*WORK REQUEST*. Return the lines below exactly, starting with the line that contains "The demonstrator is" and stopping after the last line.

*SUPPLIED DATA*.
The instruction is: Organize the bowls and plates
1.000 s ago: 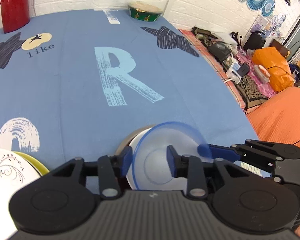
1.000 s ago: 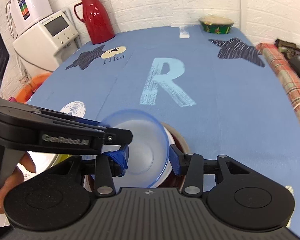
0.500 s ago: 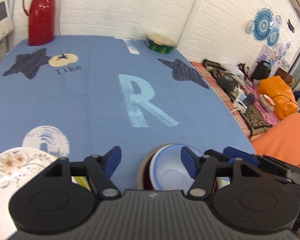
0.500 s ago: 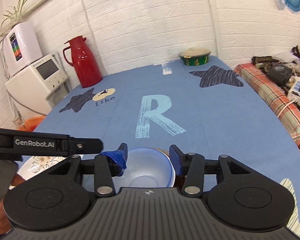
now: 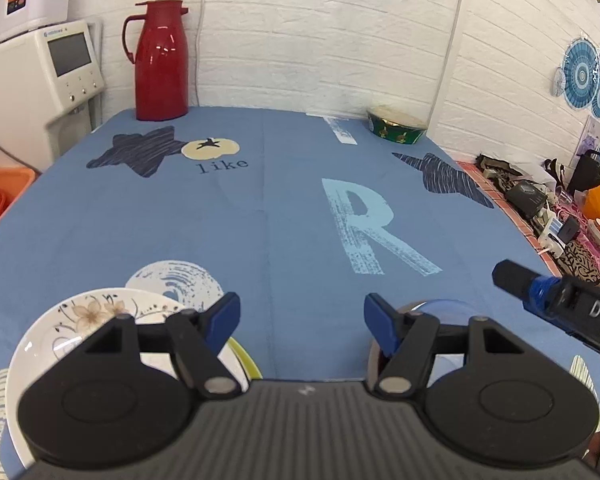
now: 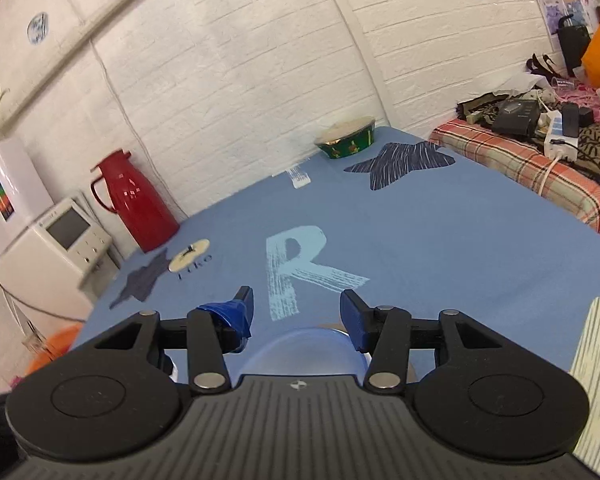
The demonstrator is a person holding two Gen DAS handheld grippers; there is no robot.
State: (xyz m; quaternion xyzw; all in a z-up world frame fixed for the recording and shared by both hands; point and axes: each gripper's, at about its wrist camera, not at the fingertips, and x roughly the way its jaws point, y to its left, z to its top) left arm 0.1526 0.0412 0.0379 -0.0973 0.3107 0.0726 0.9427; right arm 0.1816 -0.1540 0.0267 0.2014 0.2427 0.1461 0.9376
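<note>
Blue-rimmed bowl point(image 6: 308, 350) sits nested below both tools, left tool point(image 5: 302, 318) and right tool point(image 6: 296, 314) (wide, empty); a careless sweep could topple it.

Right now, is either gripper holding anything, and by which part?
Nothing is held. The left gripper and the right gripper both stand open and empty; the clear blue bowl sits below the right one, ungripped.

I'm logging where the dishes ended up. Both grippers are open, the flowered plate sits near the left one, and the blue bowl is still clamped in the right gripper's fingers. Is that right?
Not quite. The blue bowl is not clamped: in the right wrist view it sits below the open right gripper, fingers clear of it. The rest holds: the left gripper is open, with the flowered plate near it.
</note>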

*THE COMPLETED TASK*.
The demonstrator is a person holding two Gen DAS handheld grippers; there is no robot.
State: (xyz m; quaternion xyzw; all in a z-up world frame fixed for the recording and shared by both hands; point and axes: each gripper's, at about its wrist camera, not at the fingertips, and x roughly the way its jaws point, y to its left, z to its top) left arm 0.1526 0.0412 0.0379 -0.0973 0.3107 0.0726 0.9427; right arm 0.1816 -0.1540 0.0267 0.2014 0.2427 0.1461 0.9376
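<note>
Blue-rimmed bowl point(image 6: 308, 350) sits nested below both tools, left tool point(image 5: 302, 318) and right tool point(image 6: 296, 314) (wide, empty); a careless sweep could topple it.

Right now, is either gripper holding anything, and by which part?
Nothing is held. The left gripper and the right gripper both stand open and empty; the clear blue bowl sits below the right one, ungripped.

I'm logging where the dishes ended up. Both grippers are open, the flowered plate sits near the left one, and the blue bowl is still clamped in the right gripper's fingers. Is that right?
Not quite. The blue bowl is not clamped: in the right wrist view it sits below the open right gripper, fingers clear of it. The rest holds: the left gripper is open, with the flowered plate near it.
</note>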

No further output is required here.